If you adore chicken and rice, don’t buy it in a frozen box. If you love spaghetti, forget the canned variety. Use that money to purchase whole foods in bulk form and transform your budget in the process. For the price of that frozen chicken and rice, you can get enough real brown rice and chicken for several meals. For the price of that canned spaghetti, you can afford twice as much of the real thing.

Make a Menu. Anyone can make a menu. You can scrawl it on a napkin at lunch; you can tap it into your phone on the elevator; you can compose a mental menu as you drive the kids to school. Relish the meals to come, and be ambitious—don’t sell yourself short with prepackaged options; aim for your favorite meals in home-cooked form. When you decide to make cooking healthier meals part of your life, the biggest hurdle is often ideas, not chewing and swallowing. A menu relieves that burden and enables you to grab the goods from the fridge and get moving. Additionally, knowing what’s to come allows you to prime your appetite and heighten satiety.
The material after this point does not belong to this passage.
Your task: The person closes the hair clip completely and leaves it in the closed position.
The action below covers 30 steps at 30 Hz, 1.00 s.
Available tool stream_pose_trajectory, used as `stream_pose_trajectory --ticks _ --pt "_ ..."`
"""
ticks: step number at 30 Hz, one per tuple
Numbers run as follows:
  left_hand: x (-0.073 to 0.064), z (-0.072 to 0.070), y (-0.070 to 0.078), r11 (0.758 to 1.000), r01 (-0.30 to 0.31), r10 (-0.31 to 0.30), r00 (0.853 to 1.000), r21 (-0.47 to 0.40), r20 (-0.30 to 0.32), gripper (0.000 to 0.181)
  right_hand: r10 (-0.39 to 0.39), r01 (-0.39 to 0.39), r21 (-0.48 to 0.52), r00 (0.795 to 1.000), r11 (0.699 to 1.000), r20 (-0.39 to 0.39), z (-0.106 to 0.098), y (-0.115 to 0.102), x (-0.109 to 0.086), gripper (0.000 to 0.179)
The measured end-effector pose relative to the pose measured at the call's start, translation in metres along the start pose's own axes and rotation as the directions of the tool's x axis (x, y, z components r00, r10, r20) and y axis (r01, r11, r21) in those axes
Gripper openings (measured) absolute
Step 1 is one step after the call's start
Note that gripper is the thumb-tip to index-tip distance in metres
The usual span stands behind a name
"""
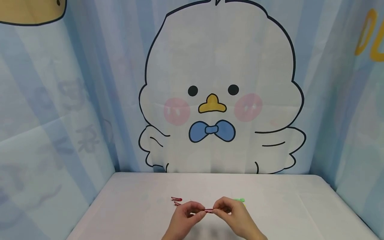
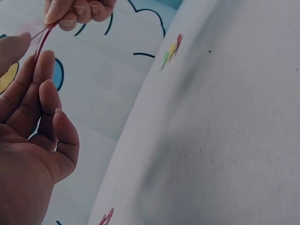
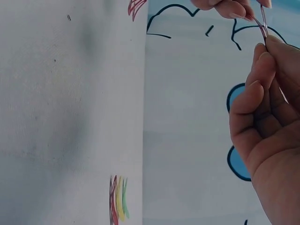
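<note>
A red snap hair clip (image 1: pixel 209 210) is stretched between both hands above the white table. My left hand (image 1: pixel 184 220) pinches one end with thumb and fingertips. At the other end, my right hand (image 1: pixel 237 218) pinches it the same way. The left wrist view shows the clip (image 2: pixel 42 44) with its two prongs spread apart at the left-hand end. Seen from the right wrist, the narrow end of the clip (image 3: pixel 266 38) sits between the right thumb and index finger, the other fingers curled below.
Two red clips (image 1: pixel 176 199) lie left of the hands on the table (image 1: pixel 135 206). On the right, a green clip (image 1: pixel 240 200) shows behind the right hand. Beside it in the right wrist view are yellow (image 3: pixel 120 201) and red (image 3: pixel 114 199) clips. A printed curtain (image 1: pixel 216 60) hangs behind.
</note>
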<state>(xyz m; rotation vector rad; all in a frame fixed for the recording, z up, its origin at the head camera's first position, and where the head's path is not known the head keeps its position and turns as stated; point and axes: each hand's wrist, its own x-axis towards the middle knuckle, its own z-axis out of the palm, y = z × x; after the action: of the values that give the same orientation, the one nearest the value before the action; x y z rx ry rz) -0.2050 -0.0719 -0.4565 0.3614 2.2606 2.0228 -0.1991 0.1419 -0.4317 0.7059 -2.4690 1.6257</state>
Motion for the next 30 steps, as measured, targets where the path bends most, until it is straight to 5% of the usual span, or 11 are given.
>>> stream_pose_trajectory --ticks 10,18,30 --pt "-0.002 0.005 -0.002 1.000 0.012 -0.012 0.998 0.002 -0.057 0.014 0.024 -0.024 -0.008 1.000 1.000 -0.010 0.004 0.000 -0.002 0.005" --pt "0.000 0.009 -0.003 0.998 0.026 -0.019 0.991 0.056 -0.135 0.009 -0.076 0.070 -0.076 0.995 0.995 -0.069 0.008 0.001 -0.003 0.008" --pt "0.001 0.015 -0.005 0.997 0.012 0.002 0.981 0.071 -0.192 0.009 -0.113 0.106 -0.081 0.991 0.991 -0.077 0.011 0.007 -0.001 0.007"
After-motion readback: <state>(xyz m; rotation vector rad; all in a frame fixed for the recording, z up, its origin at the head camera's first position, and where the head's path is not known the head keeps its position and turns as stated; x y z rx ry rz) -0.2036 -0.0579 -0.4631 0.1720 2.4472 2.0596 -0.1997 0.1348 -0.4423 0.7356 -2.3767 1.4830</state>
Make a Grocery List. To change how you eat you must change how you buy. Many of us squeeze trips to the grocery store between other scheduled activities. We don’t know what’s in the cupboard and fridge; we don’t know what we’ll need for the week ahead. Instead, we race down the aisles and buy on impulse. Ditching prepackaged food and knowing your menu, however, make trips to the grocery store shorter, organized, and less costly to our wallets and health. You know exactly what to buy, and how much. And by only buying the food you need, you reduce temptation to eat poorly during the week. A drive to the store versus a trip to the cupboard might make you rethink that candy bar.

Cook in Advance. This final step makes cooking healthier meals practical for the busy mom or beleaguered careerist. Most foods take as long to cook in bulk as they do in individual portions, and most foods taste just as great prepared in advance as prepared fresh. It’s as easy as tripling the amount you prepare and freezing the extra portions. If you prefer, freeze the extra portions before cooking them so you can toss them in the oven or pot for an extra fresh meal later. Cooking this way also limits food waste, which in turn, spares your budget.

Healthy cooking requires diligence—nobody changes his or her relationship to food overnight. But preparing healthy food doesn’t have to tax a schedule or empty a wallet. These changes empower individuals from all walks of life and all financial realities to take control of their diets.